Tenants may request changes or “variations” to their existing Leases for various reasons. A common reason is to extend their tenancy by increasing the duration of the term or inserting additional options for further terms. If agreed to by a Landlord, the change is implemented by way of a document known as a “Deed of Variation of Lease”.
In the recent case of Richmond Football Club Limited v Verraty Pty Ltd (ACN 076 360 079) (Retail Tenancies) [2011] VCAT 2104 (3 November 2011), the Tribunal held that in certain circumstances, a Deed of Variation may constitute a surrender (or termination) of the original Lease and re-grant of a new Lease.
In this case, the Landlord was unaware of the ramifications of varying the original Lease and ultimately had to refund monies paid by the Tenant in relation to land tax. The Tribunal’s decision may cause similar problems for other Landlords who agree or have agreed, after the introduction of the Retail Leases Act (“the Act”) in 2003, to vary Leases entered into prior to 2003. Conversely, the decision may prove advantageous for Tenants who have paid land tax by mistake.
When does a Deed of Variation constitute a re-grant of a new Lease?
The Deed of Variation in this case made various changes to the Lease, including reducing the rent, amending the rent review and bank guarantee provisions, introducing an obligation to pay GST and most significantly, extending the term of the Lease by 10 years.
The critical question considered by the Tribunal was whether the changes made to the original Lease were so significant such that the law recognises that a new Lease has come into effect.
The original Lease contained an option to renew, which if exercised, would have meant that a renewed Lease would have come into effect in 2008 and would therefore be subject to the Act. The Tenant argued that to construe the Deed of Variation as a “mere variation” of the original Lease would mean that the operation of the Act is “circumvented” as a consequence of the renewal date being extended from 10 years to 20 years.
The Tribunal considered this to be a significant factor as it would mean that the Deed of Variation, if merely a variation, would be contrary to section 94(2) of the Act which states that a provision of a retail premises lease or of any agreement is void to the extent that it purports to exclude the application of a provision of the Act.
The Tribunal held that the substantial changes made to the original Lease - by significantly extending the term of the lease, altering the rent payable, and imposing an obligation to pay GST - clearly operated at law to effect a surrender and re-grant on substantially the same terms as the original Lease as amended by the Deed of Variation.

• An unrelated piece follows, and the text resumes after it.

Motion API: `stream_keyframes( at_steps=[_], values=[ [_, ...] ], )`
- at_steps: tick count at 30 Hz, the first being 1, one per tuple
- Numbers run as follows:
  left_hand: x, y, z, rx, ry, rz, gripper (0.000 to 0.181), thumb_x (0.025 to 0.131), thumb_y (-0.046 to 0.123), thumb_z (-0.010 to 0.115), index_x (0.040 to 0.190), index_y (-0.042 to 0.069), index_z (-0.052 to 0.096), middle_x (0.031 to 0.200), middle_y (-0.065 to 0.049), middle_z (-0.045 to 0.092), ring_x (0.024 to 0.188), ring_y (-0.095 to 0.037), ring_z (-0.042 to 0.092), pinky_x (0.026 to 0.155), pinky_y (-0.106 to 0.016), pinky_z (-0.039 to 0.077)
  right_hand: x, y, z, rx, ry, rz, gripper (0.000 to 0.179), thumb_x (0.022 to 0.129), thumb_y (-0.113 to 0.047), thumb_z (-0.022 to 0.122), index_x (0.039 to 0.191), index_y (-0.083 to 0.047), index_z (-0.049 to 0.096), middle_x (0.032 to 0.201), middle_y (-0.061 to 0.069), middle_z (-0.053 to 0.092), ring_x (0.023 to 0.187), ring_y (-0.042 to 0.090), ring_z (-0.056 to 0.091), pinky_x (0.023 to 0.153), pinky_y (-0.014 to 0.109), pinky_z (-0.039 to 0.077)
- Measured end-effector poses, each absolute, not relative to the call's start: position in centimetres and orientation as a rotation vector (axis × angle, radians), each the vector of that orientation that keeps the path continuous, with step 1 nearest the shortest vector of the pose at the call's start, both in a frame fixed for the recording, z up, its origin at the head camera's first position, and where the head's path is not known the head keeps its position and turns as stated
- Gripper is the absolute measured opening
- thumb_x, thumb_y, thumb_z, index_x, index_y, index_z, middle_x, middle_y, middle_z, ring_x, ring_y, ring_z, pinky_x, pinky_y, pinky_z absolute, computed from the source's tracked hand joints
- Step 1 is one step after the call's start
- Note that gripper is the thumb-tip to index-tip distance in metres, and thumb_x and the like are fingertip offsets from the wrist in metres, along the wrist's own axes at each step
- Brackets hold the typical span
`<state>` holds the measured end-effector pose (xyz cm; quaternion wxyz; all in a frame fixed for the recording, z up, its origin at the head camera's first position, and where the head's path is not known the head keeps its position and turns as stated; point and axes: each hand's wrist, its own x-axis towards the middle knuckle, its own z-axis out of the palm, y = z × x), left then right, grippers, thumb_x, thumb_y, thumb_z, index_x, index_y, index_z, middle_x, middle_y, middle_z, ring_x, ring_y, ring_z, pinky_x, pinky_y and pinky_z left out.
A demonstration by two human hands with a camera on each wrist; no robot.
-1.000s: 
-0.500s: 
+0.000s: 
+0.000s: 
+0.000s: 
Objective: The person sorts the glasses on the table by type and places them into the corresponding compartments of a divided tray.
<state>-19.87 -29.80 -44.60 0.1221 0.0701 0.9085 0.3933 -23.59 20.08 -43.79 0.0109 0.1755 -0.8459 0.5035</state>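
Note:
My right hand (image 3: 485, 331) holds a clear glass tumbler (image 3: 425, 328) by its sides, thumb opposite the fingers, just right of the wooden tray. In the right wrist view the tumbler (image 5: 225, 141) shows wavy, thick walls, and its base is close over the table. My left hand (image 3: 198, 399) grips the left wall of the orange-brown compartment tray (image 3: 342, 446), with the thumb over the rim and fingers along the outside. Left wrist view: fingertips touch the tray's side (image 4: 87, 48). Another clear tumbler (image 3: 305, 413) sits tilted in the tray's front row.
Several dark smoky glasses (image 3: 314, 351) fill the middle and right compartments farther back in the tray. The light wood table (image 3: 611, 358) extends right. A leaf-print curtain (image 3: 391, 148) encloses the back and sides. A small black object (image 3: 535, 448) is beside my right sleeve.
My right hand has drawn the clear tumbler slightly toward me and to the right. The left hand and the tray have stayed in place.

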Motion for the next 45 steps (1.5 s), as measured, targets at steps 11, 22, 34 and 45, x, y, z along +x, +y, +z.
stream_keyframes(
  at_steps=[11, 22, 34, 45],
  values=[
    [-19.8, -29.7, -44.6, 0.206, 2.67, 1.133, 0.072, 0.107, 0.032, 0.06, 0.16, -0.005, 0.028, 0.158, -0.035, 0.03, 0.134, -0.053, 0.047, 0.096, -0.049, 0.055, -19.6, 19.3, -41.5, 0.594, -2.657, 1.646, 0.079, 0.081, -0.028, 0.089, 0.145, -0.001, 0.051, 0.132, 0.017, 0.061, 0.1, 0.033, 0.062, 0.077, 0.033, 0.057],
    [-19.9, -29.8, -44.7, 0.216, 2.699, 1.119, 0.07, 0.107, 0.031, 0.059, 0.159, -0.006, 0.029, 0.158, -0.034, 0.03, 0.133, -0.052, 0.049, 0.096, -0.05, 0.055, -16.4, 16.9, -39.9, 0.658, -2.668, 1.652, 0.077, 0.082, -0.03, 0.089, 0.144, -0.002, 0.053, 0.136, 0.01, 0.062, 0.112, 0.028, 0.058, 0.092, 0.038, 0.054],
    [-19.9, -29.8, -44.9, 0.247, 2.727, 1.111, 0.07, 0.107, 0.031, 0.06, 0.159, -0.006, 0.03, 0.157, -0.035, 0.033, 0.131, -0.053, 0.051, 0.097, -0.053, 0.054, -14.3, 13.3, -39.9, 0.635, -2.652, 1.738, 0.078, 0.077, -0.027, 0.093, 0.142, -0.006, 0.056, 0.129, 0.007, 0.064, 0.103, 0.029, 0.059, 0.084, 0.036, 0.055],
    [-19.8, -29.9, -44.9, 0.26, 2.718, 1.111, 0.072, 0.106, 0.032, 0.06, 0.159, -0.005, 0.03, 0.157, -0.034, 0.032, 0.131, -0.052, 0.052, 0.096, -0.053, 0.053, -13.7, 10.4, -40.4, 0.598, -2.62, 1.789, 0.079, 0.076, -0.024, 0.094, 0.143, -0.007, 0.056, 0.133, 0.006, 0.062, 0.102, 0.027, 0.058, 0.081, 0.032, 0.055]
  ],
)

How does this affect leases entered into prior to 2003?
In this case, after entering into the Deed of Variation, the tenant continued to pay land tax and outgoings under the terms of the original Lease.
However, the finding that a new Lease had been granted which was subject to the Act had significant ramifications. In particular, under section 46 of the Act, a Tenant is not liable to contribute to any outgoings until it is given a statement of outgoings. No such statement of outgoings had been provided to the Tenant.
Further, under section 50 the Act, any provision of retail premises lease is deemed void to the extent that it makes a tenant liable to pay an amount for land tax.
The Tenant therefore argued that:
- land tax was not payable under section 50 of the Act; and
- as the Landlord had not served an estimate of outgoings under section 46 of the Act, the Tenant was not liable for outgoings paid under the term of the re-granted Lease.
The Tribunal ultimately found that:
- the Tenant's occupancy of the premises increased the outgoings payable and the Tenant had received a benefit from the outgoings that it has paid for, so the payment of outgoings is analogous to the payment of rent considered in The Dog Depot case. Consequently, it would be unconscionable or unfair to allow the Tenant to be repaid moneys in respect of outgoings and the Tenant's claim for outgoings failed; and
- There is a disconnect between the benefit enjoyed by the Tenant and the imposition of land tax. Land tax represents a cost connected to the Landlord's wealth and not the Tenant's use of the land. Also, in The Dog Depot, there was an underlying contractual obligation to pay rent, but there was no similar contractual obligation to pay land tax as the covenant to pay land tax is excluded by the Act. The Tenant’s claim for land tax was successful.
Conclusion
The Tribunal’s decision that, despite the absence of outgoings estimates for the Tenant, The Dog Depot case applies in respect of the payment of outgoings (as good consideration was received for the money paid in respect of outgoings) is significant in of itself and will be the subject of a further article.
For the purposes of this article, Landlords should be wary of the risks associated with varying Leases entered into prior to commencement of the Act. Further, Tenant’s should be aware that variations to their original Leases (entered into prior to 2003), if significant enough, may release them from previous obligations such as paying land tax and entitle them to recover land tax paid to the Landlord from the effective date of the Deed of Variation.